Your goal »
Only the lines from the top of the data through the line with "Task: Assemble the" should be repeated, each exactly as written.

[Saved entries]
----

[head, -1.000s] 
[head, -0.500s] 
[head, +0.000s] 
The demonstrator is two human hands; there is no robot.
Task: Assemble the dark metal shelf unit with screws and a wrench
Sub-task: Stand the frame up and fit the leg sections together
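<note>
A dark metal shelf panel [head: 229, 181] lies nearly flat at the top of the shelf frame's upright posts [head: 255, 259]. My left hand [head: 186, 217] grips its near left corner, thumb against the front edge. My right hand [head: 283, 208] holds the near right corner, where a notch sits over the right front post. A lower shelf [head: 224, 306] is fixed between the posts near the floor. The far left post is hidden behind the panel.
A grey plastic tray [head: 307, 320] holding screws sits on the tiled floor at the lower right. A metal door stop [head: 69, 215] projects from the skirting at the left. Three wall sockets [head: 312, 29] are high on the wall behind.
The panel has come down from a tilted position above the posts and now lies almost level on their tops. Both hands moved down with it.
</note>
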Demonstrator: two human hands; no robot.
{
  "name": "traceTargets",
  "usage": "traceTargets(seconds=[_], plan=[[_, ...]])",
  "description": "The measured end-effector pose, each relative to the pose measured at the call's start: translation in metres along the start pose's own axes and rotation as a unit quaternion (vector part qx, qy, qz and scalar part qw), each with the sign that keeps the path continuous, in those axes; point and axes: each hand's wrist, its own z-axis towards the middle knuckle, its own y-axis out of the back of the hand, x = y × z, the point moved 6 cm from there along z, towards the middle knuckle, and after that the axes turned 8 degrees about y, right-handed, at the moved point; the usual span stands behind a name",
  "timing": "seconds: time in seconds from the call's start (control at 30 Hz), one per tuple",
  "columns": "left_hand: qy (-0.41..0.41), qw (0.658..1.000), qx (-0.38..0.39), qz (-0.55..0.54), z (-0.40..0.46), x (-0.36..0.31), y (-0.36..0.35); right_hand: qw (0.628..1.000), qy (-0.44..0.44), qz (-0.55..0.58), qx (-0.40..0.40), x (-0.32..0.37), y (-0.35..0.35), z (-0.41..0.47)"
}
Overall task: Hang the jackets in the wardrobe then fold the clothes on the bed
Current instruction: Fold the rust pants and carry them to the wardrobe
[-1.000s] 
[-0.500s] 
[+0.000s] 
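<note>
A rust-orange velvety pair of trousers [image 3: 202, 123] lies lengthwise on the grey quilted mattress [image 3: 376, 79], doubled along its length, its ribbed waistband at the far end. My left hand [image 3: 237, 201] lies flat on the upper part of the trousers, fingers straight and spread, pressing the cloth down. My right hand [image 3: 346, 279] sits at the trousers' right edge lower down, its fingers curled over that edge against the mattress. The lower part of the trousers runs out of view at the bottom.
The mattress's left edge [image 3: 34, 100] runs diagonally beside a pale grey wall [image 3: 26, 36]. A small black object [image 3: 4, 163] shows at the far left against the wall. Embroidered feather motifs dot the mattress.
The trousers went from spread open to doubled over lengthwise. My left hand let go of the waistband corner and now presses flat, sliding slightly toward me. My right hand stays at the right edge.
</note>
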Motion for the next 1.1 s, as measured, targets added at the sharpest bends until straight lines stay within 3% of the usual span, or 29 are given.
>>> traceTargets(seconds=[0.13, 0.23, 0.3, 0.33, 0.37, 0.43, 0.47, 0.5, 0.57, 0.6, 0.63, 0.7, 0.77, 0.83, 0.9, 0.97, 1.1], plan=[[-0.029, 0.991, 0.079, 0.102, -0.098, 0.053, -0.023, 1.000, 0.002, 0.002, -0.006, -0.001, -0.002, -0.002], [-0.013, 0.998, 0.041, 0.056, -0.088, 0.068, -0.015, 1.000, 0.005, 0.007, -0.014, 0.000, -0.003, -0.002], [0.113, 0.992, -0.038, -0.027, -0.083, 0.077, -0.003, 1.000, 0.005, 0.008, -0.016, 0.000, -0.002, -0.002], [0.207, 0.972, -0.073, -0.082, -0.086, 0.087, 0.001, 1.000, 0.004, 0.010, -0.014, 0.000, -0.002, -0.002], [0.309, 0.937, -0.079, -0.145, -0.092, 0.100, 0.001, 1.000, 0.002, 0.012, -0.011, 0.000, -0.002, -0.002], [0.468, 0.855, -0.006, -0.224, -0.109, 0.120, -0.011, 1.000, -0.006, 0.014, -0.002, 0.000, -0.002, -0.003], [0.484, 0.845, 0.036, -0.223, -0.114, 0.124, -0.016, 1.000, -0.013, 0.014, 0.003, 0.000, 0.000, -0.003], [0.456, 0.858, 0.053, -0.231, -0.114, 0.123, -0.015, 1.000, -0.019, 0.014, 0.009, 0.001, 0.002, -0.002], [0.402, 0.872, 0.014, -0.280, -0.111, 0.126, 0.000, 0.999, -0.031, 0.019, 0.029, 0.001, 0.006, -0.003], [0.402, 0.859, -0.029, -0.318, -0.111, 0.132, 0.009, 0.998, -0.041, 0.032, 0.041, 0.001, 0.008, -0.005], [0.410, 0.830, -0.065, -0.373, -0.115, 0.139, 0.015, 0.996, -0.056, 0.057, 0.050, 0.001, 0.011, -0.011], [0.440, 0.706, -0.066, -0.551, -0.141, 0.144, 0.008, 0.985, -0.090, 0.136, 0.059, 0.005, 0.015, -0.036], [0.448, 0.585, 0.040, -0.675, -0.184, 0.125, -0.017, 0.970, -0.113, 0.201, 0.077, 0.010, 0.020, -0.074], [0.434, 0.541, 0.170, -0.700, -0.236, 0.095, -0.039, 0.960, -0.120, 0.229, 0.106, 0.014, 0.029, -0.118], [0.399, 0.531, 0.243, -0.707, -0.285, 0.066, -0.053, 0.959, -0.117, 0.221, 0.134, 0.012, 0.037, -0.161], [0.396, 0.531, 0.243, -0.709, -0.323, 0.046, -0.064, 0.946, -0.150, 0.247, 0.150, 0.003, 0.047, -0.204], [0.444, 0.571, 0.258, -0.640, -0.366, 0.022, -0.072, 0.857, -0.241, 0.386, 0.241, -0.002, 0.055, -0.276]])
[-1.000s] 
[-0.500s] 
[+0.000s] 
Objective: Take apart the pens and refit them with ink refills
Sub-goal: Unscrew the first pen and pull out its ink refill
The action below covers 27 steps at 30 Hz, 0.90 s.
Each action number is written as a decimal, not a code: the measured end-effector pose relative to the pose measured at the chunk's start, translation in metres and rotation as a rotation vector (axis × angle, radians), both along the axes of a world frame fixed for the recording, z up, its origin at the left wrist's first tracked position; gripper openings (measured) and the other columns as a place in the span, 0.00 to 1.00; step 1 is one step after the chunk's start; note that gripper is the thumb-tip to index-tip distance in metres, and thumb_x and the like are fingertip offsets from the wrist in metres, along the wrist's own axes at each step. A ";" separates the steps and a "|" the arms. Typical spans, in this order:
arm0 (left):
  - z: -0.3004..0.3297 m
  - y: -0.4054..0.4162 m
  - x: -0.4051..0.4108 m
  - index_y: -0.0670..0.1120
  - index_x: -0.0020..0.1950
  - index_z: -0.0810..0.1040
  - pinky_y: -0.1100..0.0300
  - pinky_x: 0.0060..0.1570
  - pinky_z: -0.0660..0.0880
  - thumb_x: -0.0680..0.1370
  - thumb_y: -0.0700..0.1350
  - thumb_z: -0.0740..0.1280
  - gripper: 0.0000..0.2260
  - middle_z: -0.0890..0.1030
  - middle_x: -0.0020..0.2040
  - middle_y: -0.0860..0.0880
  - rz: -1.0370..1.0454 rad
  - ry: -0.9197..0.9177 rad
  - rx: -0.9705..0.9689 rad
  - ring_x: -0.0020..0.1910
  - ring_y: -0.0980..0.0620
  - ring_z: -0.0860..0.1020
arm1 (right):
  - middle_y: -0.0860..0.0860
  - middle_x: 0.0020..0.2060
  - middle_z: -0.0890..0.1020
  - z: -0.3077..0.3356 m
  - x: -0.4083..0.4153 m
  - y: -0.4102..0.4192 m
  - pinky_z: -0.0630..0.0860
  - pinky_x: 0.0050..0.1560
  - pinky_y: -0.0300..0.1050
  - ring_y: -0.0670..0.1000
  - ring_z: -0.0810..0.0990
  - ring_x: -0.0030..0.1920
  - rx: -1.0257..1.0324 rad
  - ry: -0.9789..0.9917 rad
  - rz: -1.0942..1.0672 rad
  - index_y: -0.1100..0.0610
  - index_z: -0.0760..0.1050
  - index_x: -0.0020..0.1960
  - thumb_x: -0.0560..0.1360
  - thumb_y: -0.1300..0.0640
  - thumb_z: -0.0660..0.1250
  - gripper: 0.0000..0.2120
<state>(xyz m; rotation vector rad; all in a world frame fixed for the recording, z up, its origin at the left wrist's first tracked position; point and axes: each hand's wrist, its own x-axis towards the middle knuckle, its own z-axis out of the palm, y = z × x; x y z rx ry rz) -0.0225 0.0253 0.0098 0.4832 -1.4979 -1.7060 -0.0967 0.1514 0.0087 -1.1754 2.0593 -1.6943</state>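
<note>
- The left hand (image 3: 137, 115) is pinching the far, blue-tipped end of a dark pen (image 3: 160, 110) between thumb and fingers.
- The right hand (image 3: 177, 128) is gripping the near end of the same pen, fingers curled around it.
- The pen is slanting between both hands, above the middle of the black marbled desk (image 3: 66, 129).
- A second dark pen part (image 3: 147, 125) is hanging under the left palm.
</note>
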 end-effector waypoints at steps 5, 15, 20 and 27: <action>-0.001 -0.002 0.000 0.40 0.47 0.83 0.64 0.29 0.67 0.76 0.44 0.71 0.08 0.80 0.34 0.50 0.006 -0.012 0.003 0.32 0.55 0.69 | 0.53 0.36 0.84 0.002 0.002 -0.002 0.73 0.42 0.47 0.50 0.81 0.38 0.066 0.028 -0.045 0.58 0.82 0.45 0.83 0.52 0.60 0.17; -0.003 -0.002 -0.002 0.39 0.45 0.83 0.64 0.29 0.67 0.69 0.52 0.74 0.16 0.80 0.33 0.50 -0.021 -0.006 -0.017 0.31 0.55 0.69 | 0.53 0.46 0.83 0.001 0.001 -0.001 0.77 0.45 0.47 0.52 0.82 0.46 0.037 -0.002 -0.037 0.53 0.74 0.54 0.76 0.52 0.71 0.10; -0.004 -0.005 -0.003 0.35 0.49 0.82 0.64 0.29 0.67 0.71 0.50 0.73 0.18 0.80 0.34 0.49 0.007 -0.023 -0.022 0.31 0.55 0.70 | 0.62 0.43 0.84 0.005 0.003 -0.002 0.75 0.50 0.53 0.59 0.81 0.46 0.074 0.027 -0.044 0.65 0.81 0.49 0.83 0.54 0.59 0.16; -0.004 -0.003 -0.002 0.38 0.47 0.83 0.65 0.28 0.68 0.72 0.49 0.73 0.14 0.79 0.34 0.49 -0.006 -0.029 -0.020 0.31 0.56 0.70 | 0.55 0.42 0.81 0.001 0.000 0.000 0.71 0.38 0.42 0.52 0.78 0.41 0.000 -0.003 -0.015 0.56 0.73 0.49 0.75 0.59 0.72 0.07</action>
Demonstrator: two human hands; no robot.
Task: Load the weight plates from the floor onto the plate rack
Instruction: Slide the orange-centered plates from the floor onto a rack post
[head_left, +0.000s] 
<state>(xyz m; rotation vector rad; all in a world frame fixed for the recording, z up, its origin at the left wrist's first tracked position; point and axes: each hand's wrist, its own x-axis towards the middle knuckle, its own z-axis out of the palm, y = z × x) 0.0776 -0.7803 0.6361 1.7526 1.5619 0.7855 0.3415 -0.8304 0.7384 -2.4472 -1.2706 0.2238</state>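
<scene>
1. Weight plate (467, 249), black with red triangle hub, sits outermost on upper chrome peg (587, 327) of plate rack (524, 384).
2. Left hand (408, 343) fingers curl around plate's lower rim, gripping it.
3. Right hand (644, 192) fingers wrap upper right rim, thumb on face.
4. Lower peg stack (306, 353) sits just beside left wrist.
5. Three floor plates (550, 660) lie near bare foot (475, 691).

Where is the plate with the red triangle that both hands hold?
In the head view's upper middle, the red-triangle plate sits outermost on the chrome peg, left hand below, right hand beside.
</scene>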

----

Answer for the task »
[head, -1.000s] 
[head, -0.500s] 
[head, +0.000s] 
The demonstrator is two human hands; there is no robot.
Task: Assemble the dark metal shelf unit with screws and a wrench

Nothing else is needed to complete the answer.